Corporations offer to help with vaccine rollout

Marielle Segarra Jan 22, 2021
Heard on:
Vaccine distribution at Gillette Stadium in Foxborough, Massachusetts. Some major sports venues are joining the effort to prevent infections. Scott Eisen/Getty Images
HTML EMBED:
COPY

The Donald Trump administration left the vaccine rollout, for the most part, to state and local governments. So right now, “it’s literally the Wild West,” said Anna Nagurney, professor of operations management at the University of Massachusetts Amherst.

“You need better coordination, better communication and emphasizing operational efficiency,” Nagurney said. “And we know how to do that.”

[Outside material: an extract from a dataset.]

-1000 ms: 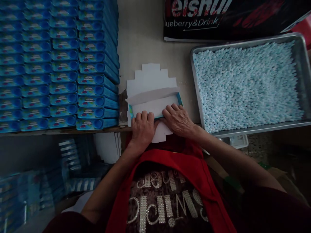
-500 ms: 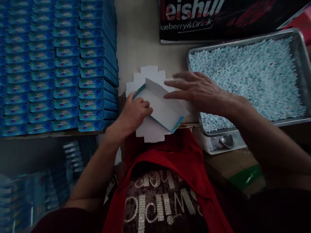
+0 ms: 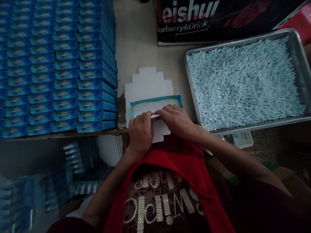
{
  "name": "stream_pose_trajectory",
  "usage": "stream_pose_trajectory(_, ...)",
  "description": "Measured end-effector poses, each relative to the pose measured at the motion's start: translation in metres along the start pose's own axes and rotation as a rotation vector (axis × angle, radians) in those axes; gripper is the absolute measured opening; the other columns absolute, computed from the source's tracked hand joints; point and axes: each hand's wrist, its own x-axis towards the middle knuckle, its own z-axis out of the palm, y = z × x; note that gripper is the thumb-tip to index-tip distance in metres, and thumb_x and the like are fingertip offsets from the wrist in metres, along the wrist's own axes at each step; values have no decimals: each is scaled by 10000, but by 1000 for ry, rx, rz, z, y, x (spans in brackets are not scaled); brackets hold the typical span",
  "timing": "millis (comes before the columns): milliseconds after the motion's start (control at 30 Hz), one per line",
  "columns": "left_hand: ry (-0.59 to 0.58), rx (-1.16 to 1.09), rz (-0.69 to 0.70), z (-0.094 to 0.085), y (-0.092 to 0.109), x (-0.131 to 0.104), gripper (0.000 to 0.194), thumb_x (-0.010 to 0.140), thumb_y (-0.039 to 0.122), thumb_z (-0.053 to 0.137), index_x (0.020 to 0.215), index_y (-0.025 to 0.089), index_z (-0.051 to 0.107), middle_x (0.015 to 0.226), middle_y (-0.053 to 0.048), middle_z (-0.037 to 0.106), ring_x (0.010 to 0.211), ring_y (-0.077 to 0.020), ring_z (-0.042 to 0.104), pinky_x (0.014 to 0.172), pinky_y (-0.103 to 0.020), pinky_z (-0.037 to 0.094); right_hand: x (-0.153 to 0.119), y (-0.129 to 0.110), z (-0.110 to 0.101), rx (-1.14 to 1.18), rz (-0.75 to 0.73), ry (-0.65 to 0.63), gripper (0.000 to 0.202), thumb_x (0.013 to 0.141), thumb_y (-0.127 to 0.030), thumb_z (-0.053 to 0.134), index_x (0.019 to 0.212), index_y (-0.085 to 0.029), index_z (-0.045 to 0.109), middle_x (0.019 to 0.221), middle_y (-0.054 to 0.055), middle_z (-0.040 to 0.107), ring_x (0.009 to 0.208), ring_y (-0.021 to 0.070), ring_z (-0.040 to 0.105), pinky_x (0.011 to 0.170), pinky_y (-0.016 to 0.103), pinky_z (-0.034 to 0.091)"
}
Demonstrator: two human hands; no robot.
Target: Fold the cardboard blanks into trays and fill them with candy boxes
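Note:
A shallow open cardboard box (image 3: 148, 106), white inside with blue-green rims, lies square to me at the front edge of the table. My left hand (image 3: 141, 131) grips its near wall left of the middle, fingers curled over the edge. On the same wall, my right hand (image 3: 178, 121) has its fingers bent and pressed close beside the left fingertips. Both thumbs are mostly hidden. Beneath the box rests a flat white card sheet (image 3: 150, 84) with stepped edges, part of it sticking out over the table edge.
Tall rows of blue packets (image 3: 65, 84) stand on the left. To the right is a metal tray (image 3: 190, 82) full of small pale blue and white pellets (image 3: 243, 87). A black printed carton (image 3: 189, 32) sits at the back, and a white plastic basket (image 3: 244, 139) shows below the tray.
The box has turned from a slanted, tilted position to lie straight on the card sheet. My right hand came down from the right onto its near wall; my left hand moved nearer to me.

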Motion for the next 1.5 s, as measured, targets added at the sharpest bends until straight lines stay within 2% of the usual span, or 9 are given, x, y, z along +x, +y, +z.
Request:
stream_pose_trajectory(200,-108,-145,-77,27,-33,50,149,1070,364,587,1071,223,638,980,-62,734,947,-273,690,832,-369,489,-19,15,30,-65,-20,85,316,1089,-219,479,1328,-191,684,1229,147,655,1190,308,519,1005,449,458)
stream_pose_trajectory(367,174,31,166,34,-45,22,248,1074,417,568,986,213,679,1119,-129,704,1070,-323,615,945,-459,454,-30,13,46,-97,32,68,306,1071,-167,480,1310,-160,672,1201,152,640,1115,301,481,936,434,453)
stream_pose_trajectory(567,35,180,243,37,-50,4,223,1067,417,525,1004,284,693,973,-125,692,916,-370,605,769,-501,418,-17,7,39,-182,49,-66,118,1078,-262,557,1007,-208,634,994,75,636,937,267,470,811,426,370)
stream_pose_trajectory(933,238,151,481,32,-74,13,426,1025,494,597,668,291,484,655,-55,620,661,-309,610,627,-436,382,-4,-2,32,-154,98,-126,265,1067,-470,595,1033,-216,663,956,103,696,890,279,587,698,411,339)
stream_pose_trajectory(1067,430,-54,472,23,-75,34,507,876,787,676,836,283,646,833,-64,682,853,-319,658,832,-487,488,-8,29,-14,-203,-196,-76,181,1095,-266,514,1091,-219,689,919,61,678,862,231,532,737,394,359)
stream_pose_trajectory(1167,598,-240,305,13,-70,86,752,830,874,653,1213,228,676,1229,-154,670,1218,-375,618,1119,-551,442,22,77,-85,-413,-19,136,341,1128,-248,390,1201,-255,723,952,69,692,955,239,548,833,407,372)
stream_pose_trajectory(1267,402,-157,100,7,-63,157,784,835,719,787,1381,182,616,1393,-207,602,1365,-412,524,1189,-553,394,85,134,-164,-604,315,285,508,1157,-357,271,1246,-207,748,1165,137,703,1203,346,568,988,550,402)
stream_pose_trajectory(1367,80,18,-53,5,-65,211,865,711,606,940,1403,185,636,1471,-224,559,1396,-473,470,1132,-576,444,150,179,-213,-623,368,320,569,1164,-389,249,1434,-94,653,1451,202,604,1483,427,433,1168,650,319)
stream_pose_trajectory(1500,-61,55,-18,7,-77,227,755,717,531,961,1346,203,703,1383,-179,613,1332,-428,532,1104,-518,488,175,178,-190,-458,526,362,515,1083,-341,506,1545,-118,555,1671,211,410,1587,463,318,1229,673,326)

By “we,” she meant American companies.

To end the coronavirus pandemic, the federal government needs hundreds of millions of Americans to get vaccinated. And one of the hardest parts of rolling out the vaccine is the so-called last mile. In e-commerce, that’s the final step — the stuff that happens just before a package gets delivered to your door. In the vaccine realm, it’s the part just before the needle plunges into your arm.

The logistics are incredibly difficult. And big companies are offering to help.

In Charlotte, North Carolina, Honeywell is helping the government host big vaccination events.

The company is contributing its technology, like bar-code scanning to help patients check in faster, said Taylor Smith, chief marketing officer for Honeywell Productivity Solutions and Services.

Also, “we’re deploying some of our camera-based, kind of vision analytics to look at the flow of cars that are coming through to these drive-thru clinics to identify where bottlenecks are,” he said.

Another example: Starbucks. It’s good at moving customers through its stores quickly and keeping track of their orders, so it’s working with Washington state on the people-processing part of the vaccine rollout.

There’s also the location problem: We need vaccination sites where there’s room for people to socially distance.

Enter Disneyland in Southern California as well as sports venues like Gillette Stadium and Fenway Park in Massachusetts and both major baseball stadiums in New York City.

Meanwhile, Walmart is offering more of its stores as vaccination sites, and Amazon just sent the administration of Joe Biden a letter saying it can help, too.